Сыновья издевались надо мной, как могли.
— Я знаю, — хитро улыбался Аркашка, — отчего тебе платят деньги и берут рукописи — чтобы отвязаться, уж больно ты писучая, остановись!
Но меня словно черт толкал под руку. Лента невероятных событий постоянно раскручивалась перед глазами. Первое время я плохо управлялась с «кинофильмом». В комнату входил Александр Иванович и спрашивал:
— Ужин есть?
Я, оторвавшись от бумаги, неслась на кухню, потом возвращалась назад и въезжала в совершенно другую сцену.
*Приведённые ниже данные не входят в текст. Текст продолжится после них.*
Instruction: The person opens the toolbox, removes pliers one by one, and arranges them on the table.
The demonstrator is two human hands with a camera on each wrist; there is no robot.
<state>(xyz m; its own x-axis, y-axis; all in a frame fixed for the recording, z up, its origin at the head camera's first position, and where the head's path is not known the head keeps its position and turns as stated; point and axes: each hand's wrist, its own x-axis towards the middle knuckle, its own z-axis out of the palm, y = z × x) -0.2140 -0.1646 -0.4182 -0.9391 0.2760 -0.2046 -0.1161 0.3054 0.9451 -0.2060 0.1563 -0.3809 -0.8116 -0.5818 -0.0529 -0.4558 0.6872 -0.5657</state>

Пока подогревала котлеты, «механик» спокойно показывал фильм, я не понимала, что же произошло в мое отсутствие, но потом научилась останавливать бег событий.
Через некоторое время стало понятно: герои мне совершенно не подчиняются, делают что хотят. Я же могу принимать участие в ситуации только как одно из действующих лиц: Даша, Виола, Лампа или Иван Павлович.
Если вы прочтете все мои детективы, то ни в одном не найдете фразы, типа: «Пока я спала, Маша поехала в магазин, там она встретила Лешу. „Привет!“ — сказала дочка» и так далее. Я могу описывать только то, что вижу собственными глазами. Вот и сейчас сижу в своей комнате, дверь закрыта, собаки спят на кровати, уютно горит настольная лампа, на тумбочке стоит моя любимая чашка, украшенная изображением кошек… Одним словом, я вполне способна сообщить вам все мелкие детали интерьера кабинета, но то, что происходит в данный момент в гостиной, от меня скрыто. Догадываюсь, конечно, как проводят время домашние, но точно-то не знаю, меня там нет. Так и с книгами.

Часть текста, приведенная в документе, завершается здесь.